Archie's only grand prix came at Silverstone two months later. In the shoestring Connaught, he battled with Eugenio Castellotti's Ferrari before losing a wheel, and later in the year his entry was finally accepted for a continental grand prix. After the first practice session, though, the Monza organisers went back on their word, and Archie took no further part.

In sportscar races, the situation was easier. In 1957, Scott Brown raced a D-type Jaguar at the Nurburgring and in Sweden, then drove a Lister in New Zealand that winter, and in the Sebring 12 Hours in March of 1958.
This was a man of consummate charm. At Oulton, I waited near the green Lister-Jaguar, and asked him to sign my programme. If the car had a failing, it was that it didn't stop as well as it went, and someone asked its raffish driver what he would do if the brakes disappeared altogether. "Go on without 'em, old boy!" came the answer. At 11, I was vastly impressed by that.
The Lister-Jaguar took the first of many victories that day, and Archie was in the lead, too, when he crashed at Spa a year later.
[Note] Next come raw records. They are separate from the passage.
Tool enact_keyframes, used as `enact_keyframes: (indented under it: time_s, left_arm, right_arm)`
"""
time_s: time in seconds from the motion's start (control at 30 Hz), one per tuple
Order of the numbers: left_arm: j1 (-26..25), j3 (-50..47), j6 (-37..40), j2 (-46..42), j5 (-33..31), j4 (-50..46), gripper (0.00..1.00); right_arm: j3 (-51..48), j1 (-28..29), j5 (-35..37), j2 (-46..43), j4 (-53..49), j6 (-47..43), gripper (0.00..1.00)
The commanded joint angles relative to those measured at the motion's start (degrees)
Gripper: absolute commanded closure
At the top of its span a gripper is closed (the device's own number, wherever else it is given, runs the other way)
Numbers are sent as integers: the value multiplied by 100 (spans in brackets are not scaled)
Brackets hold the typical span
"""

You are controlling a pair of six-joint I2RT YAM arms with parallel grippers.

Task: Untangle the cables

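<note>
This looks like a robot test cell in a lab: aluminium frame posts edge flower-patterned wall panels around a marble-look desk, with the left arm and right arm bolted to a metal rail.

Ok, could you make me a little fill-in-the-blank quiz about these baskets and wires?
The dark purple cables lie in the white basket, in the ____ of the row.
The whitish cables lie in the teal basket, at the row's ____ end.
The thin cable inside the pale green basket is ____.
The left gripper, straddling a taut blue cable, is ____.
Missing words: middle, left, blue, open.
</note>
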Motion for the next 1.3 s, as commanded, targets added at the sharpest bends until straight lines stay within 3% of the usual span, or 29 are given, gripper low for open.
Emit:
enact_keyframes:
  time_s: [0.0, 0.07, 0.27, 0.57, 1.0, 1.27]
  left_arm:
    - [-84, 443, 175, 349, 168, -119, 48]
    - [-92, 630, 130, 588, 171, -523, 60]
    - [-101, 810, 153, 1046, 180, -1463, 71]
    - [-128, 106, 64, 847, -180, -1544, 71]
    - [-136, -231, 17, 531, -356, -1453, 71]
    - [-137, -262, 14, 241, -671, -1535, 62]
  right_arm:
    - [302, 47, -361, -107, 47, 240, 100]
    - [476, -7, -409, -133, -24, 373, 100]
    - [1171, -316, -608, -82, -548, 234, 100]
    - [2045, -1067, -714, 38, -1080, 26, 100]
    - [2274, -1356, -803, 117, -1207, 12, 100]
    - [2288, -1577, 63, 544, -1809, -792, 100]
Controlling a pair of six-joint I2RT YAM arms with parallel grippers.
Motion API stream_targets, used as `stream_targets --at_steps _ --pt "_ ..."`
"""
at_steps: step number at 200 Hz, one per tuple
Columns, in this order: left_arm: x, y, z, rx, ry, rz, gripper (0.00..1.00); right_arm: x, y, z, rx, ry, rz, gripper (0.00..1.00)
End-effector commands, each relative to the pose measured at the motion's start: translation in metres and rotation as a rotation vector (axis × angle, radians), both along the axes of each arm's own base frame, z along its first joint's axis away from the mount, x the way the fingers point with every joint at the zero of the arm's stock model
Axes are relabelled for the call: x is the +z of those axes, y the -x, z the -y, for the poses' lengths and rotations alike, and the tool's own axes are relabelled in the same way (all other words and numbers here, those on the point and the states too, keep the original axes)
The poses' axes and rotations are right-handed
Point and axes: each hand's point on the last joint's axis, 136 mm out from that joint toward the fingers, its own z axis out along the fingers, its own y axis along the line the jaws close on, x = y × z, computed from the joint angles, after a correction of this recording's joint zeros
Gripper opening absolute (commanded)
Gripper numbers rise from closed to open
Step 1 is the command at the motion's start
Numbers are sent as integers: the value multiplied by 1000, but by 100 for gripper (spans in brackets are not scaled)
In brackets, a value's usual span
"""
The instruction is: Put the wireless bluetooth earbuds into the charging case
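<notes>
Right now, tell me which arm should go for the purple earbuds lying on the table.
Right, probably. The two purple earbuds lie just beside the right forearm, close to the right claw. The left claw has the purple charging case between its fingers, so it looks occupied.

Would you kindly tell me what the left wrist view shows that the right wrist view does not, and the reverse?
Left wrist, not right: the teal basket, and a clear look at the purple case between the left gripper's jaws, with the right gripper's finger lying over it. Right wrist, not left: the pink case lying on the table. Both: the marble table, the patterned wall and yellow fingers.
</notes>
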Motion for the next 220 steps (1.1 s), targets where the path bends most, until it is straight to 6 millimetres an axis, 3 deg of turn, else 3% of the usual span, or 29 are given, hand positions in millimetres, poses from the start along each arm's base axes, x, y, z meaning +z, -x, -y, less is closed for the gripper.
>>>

Shortly before the race in Belgium, he had lost a battle at Silverstone with the Ecurie Ecosse Lister of Masten Gregory.
"I can remember Fangio coming into our pit, watching him go by, then grinning and saying something in Spanish, which I didn't fully understand, but was obviously very complimentary!" Brian Lister
"The defeat by Gregory unsettled him," Lister remembered. "It shocked him that he could be beaten by a similar car, and there's no doubt he wanted to prove at Spa that he was still the master, as far as Listers were concerned. They had a hell of a race for the first few laps; it was such a desperate shame that he overcooked it..."
That day in May 1958 was one of typically capricious weather at Spa, the track dry in parts, wet in others. Archie slid wide at the left-hander before La Source, grazing the Seaman Memorial stone before hitting a substantial road sign, which tore off the right front wheel and broke the steering. Now beyond control, the car somersaulted, then exploded, where the modern pits sit. Like Dick Seaman, Scott Brown was terribly burned, and died the next day.
A year later, on 1 August 1959, Lister was driving home when he heard on the radio that Jean Behra had been killed at Avus. "I liked Behra, and there had been discussions about him driving for us; then when I got home my wife told me Ivor Bueb, who'd often driven for us, had died from injuries received the same weekend," Lister remembered. "I thought, 'That's it'. I didn't want to be part of it anymore.
"Looking back, I was lucky in the conception of the car - the chassis didn't change much - and in the wonderful association with Don Moore, who always did our engines. And of course I had Archie. I can still remember Fangio coming into our pit, watching him go by, then grinning and saying something in Spanish, which I didn't fully understand, but was obviously very complimentary! Racing was never the same for me after Archie - even now part of me is still trying to adjust to the fact that he was killed. I was blessed with a dear friend, one of the most brilliant drivers that ever lived."